Le président de la commission électorale, David Matamoros, a annoncé qu’après le dépouillement de 57 pour cent des voix, l’opposant Salvador Nasralla obtenait 45,7 pour cent des votes, contre 40,2 pour cent pour le président sortant Juan Orlando Hernandez.
La participation semble avoir été importante à travers le pays et on ne rapporte que des incidents mineurs.
M. Nasralla compte parmi les personnalités les plus connues de la télévision hondurienne.
Le président Hernandez est un conservateur et un allié des États-Unis.
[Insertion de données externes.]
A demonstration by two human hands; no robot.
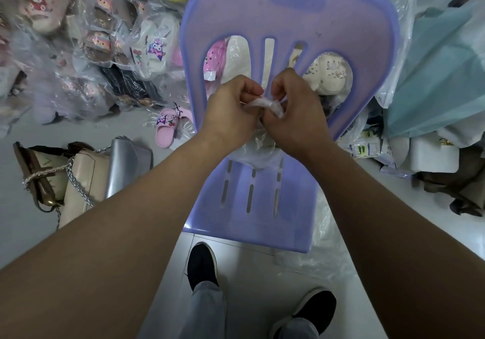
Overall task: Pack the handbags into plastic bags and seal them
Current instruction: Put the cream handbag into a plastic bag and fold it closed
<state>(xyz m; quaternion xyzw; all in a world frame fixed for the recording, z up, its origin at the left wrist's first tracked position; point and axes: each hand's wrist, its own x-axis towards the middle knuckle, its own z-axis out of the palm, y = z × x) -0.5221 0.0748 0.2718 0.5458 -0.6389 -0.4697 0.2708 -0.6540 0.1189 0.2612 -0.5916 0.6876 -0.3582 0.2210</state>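
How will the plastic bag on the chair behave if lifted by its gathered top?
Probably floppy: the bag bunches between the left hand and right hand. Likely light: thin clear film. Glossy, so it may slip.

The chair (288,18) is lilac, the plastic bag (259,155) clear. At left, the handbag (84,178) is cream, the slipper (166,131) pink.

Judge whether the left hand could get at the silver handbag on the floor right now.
Probably, but not freely: the left hand pinches the twisted neck of the plastic bag. The silver handbag lies uncovered on that side, nothing between them.
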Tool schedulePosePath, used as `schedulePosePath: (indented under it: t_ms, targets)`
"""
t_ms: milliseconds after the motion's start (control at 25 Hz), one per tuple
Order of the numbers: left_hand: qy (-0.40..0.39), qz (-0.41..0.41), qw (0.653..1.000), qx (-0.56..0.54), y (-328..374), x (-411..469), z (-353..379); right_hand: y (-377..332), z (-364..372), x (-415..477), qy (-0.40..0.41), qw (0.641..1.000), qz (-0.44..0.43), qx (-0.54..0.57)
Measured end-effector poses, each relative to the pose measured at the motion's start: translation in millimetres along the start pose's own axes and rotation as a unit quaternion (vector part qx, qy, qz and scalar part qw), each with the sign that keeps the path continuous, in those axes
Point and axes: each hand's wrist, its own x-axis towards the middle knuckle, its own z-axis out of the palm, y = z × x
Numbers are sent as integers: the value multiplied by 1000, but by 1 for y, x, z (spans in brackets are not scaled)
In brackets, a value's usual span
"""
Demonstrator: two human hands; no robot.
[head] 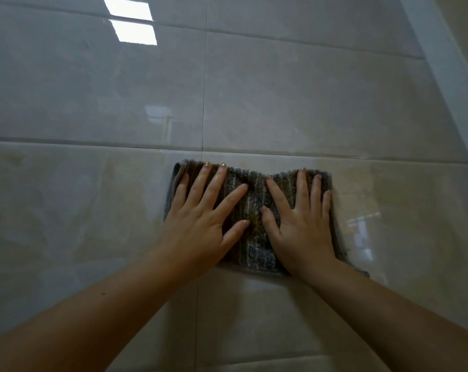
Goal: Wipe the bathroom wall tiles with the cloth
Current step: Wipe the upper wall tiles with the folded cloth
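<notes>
against the glossy beige marble-look wall tiles (93, 200), just below a horiz. grout line, striped grey-brown terry cloth (254, 210) lies long axis left-right, w/ left hand (200, 224) & right hand (302, 226) side by side, fingers splayed flat, pressing it, neither nearer.

bare left hand (200, 221) pressed flat, fingers straight and spread, bare right hand (304, 226) flat just beside it, fingers spread, thumbs angled toward each other, bare left forearm (106, 312) and right forearm (388, 318) extended upward
</notes>
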Motion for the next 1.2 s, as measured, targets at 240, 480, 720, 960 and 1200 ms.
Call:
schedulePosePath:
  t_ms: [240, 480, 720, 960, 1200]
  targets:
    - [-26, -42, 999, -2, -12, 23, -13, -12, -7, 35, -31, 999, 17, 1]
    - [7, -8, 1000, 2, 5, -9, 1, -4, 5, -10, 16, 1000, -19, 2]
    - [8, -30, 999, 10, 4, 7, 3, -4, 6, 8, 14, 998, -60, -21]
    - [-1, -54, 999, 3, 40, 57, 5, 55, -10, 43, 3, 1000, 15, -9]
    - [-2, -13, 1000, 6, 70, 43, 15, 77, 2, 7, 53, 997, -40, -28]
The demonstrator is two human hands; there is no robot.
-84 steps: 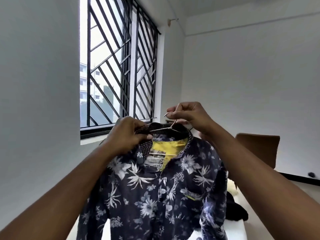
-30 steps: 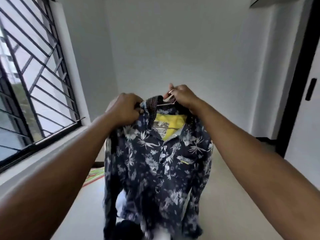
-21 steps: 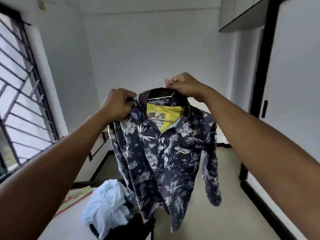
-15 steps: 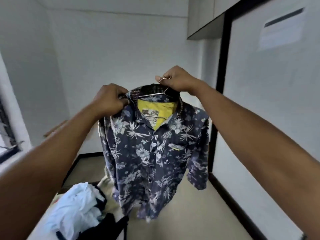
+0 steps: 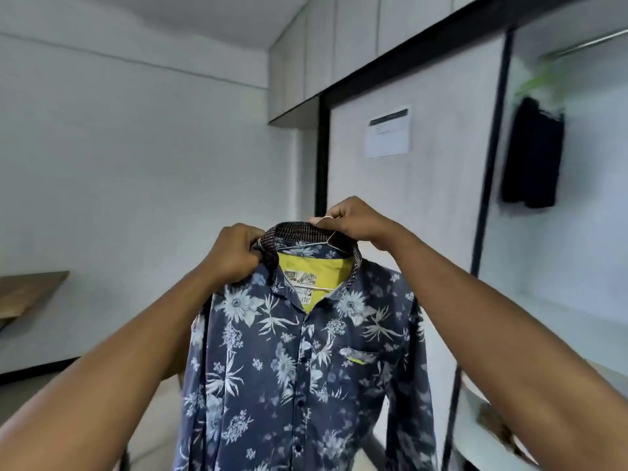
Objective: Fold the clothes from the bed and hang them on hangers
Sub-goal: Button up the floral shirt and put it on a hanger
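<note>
A navy shirt with pale flowers and a yellow inner yoke [image 5: 299,362] hangs from a thin metal hanger [image 5: 306,245] held up in front of me. My left hand [image 5: 234,256] grips the shirt's collar at its left side. My right hand [image 5: 353,220] pinches the hanger's hook at the top of the collar. The hanger's lower bar shows across the open neck. The shirt's hem falls below the frame.
A white wardrobe door with a black frame [image 5: 401,198] stands right behind the shirt, a paper sheet [image 5: 389,130] stuck on it. To the right an open wardrobe section holds a dark garment [image 5: 531,154] hanging from a rail [image 5: 591,44]. A wooden surface [image 5: 27,294] juts out at the left.
My view has swung right from the window past the bed to the wardrobe. Both hands keep the same hold on the shirt and hanger.
</note>
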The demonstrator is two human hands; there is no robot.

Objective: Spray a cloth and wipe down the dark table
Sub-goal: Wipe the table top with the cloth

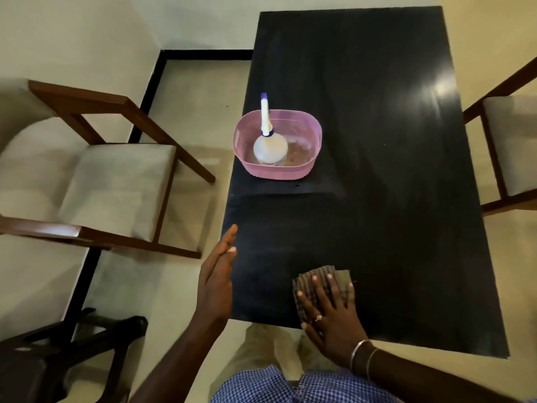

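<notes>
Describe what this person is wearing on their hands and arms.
The right hand has a ring with a stone on one finger and two metal bangles at the wrist. The left hand shows no jewellery. No sleeves show; a blue and white checked garment appears below.

Tabletop [392,184]: one standing obstacle, a pink basket [276,171] at the left edge, about mid-length. A spray bottle [270,148] stands upright in it, nozzle rising above the rim. Bare surface runs down the whole right side, past the basket to the far end, and across the near half between basket and cloth [340,276]. The cloth lies flat near the front edge under the right hand [334,321], fingers spread. The left hand [216,283] hangs at the left edge, fingers straight. Left chair [110,181] stands apart, with floor between; right chair [514,141] stands just beside the right edge.
</notes>
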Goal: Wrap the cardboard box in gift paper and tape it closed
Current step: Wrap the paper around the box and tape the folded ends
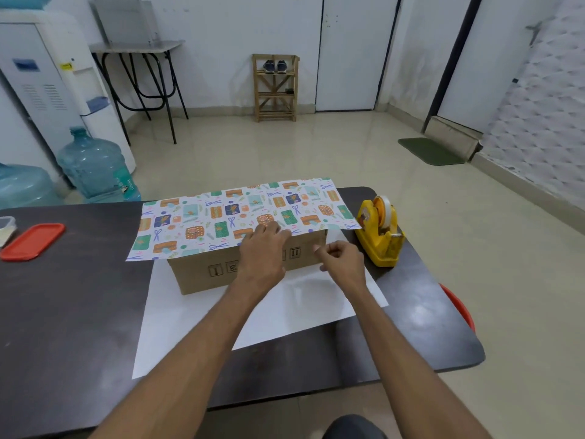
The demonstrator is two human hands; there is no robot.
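Note:
A brown cardboard box stands on the white underside of a gift paper sheet on the dark table. The far part of the sheet is folded over the box top, its patterned side facing up. My left hand presses flat on the near edge of that folded flap, fingers spread on the box top. My right hand hovers just right of it, in front of the box's right end, thumb and forefinger pinched on a small piece of clear tape. A yellow tape dispenser sits to the right.
The dark table has rounded corners; its right edge is close to the dispenser. A red lid and a clear container lie at the far left. Water jugs, a cooler and a shoe rack stand on the floor beyond.

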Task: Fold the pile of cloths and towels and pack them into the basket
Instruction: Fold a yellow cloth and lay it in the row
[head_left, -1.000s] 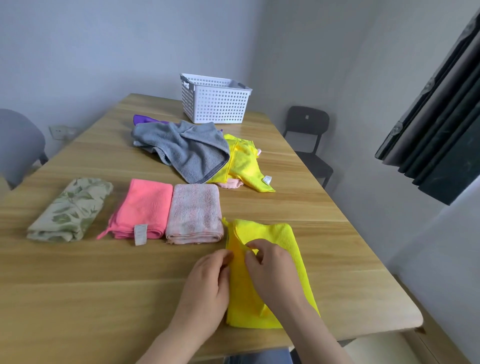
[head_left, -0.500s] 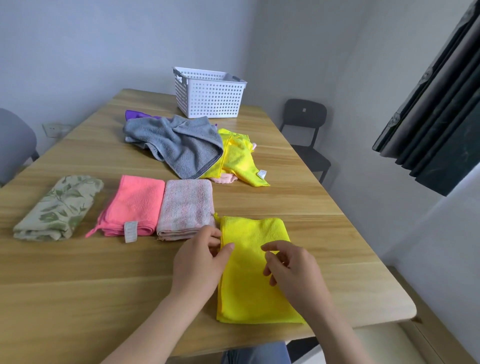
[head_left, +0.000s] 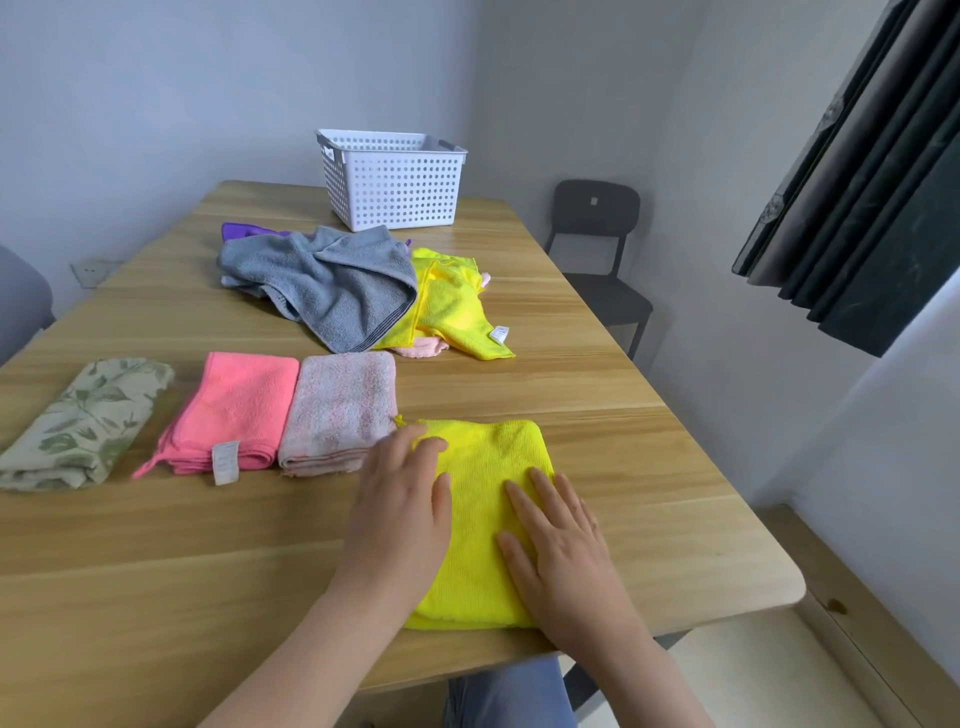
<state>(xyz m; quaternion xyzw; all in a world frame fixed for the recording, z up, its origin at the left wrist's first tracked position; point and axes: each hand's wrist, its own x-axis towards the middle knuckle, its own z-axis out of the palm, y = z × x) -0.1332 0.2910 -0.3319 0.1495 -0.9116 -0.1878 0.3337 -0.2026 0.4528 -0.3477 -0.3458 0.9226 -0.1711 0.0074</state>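
The yellow cloth (head_left: 485, 462) lies folded at the lower centre of the frame, flat on the table (head_left: 649, 467), its left edge just beside the pale towel (head_left: 340, 410). A second ago we were pinching its upper left edge with both hands. Now our left hand (head_left: 400, 512) rests on its left edge and our right hand (head_left: 563, 558) on its lower right, fingers straight and a little apart, clamped on nothing. We judge the fold done and this a smoothing press. That makes four folded pieces in a row across the middle: leaf cloth (head_left: 88, 421), pink cloth (head_left: 239, 410), pale towel, yellow cloth. The pile (head_left: 447, 306) at upper centre, grey towel (head_left: 332, 286) on top, is not yet folded. The basket (head_left: 395, 182) stands behind it at the top; we cannot see into it. Folding looks about half done, packing not begun.
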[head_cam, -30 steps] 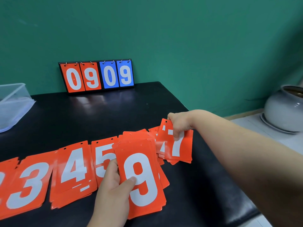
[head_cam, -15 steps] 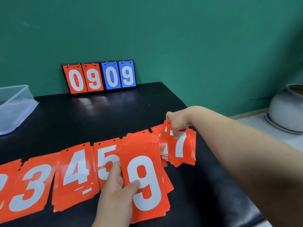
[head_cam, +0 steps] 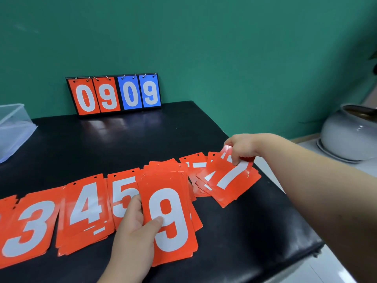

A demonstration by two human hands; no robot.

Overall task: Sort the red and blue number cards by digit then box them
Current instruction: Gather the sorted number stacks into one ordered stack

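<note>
Nearest: left hand [head_cam: 134,231] at the front of the black bench [head_cam: 126,139], fingers [head_cam: 135,203] curled round the left edge of a stack of red cards [head_cam: 169,219], thumb pressed on the face. Top card reads 9; more red cards fan out behind and to the right of it. Can't tell if the stack's lower end touches the bench. Left of that hand, a row of red piles lies flat: 5 pile [head_cam: 122,193] partly hidden by the hand and the stack, 4 pile [head_cam: 85,209] with offset cards peeking out below, 3 pile [head_cam: 26,227], then one more red pile [head_cam: 6,203] cut off by the frame edge, digit unreadable. Right of the stack, near the bench's right edge: right hand [head_cam: 242,148] comes in from the right, fingers [head_cam: 234,160] pinching the top end of a red 7 card [head_cam: 230,178], which sits skewed on a loose 7 pile [head_cam: 201,185]; top end looks raised. A red card [head_cam: 195,164] with a white bar shows between this pile and the 9 stack. Far left edge: clear plastic box [head_cam: 14,127], on the bench, well apart from the cards. Back of bench, against the green wall [head_cam: 224,48]: flip scoreboard [head_cam: 114,93], upright, two red cards 0 9, two blue cards 0 9, hung on rings. Off the bench, far right: white pot [head_cam: 350,135] on a plate [head_cam: 326,151].
</note>
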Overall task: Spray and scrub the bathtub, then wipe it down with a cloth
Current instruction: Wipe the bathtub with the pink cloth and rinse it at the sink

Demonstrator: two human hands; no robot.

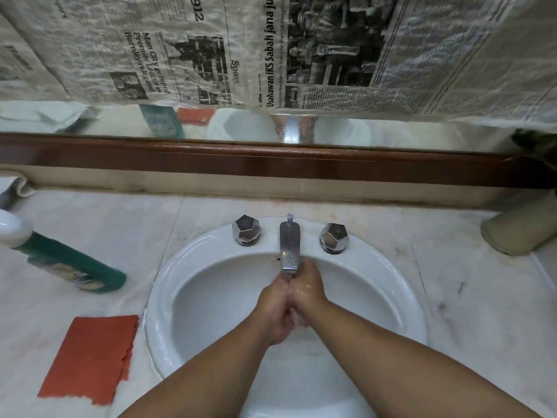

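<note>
Under the chrome spout (290, 245) of the round white ceramic basin (180, 267), left hand (275, 309) and right hand (307, 292) press together, holding nothing; blur hides how tightly they curl. Left of the basin lies the flat rust-red ragged-edged cloth (90, 357): probably light, limp, easiest pinched by a corner.

Soft, even indoor light, fairly bright, with no hard shadows — only faint shade in the sink (187, 257) bowl. Small glints sit on the tap (290, 245). The wide lens bows the wooden rail (271, 164) and stretches the corners; the newspaper (120, 40) along the top and the bottle (69, 263) at far left smear — the left hand (271, 303) and right hand (309, 292) at centre look slightly soft.
</note>
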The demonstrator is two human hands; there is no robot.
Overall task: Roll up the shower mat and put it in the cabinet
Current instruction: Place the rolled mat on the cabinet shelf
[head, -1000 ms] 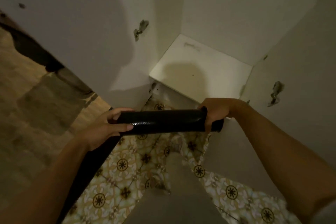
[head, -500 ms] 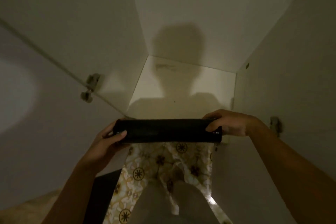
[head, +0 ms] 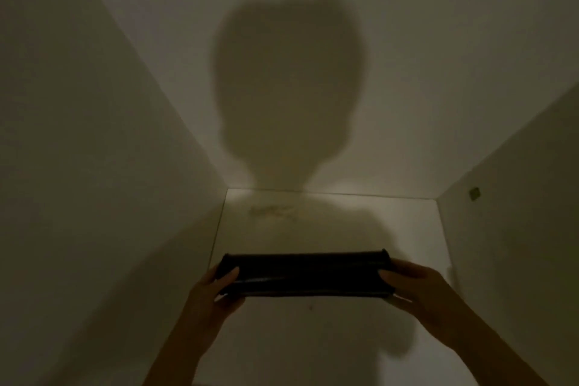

Il doit ses appuis à l’efficacité de sa lutte à la violence, qui a vu le taux de meurtres au pays passer de 91,6 par 100 000 en 2011 à 59 par 100 000. La corruption et le trafic de drogue demeurent toutefois endémiques.
Ses adversaires lui reprochent en revanche de s’accrocher au pouvoir depuis que la Cour suprême, qui compte plusieurs juges qui lui sont favorables, lui a accordé le droit de briguer sa réélection, même si la Constitution limite chaque président à un seul mandat.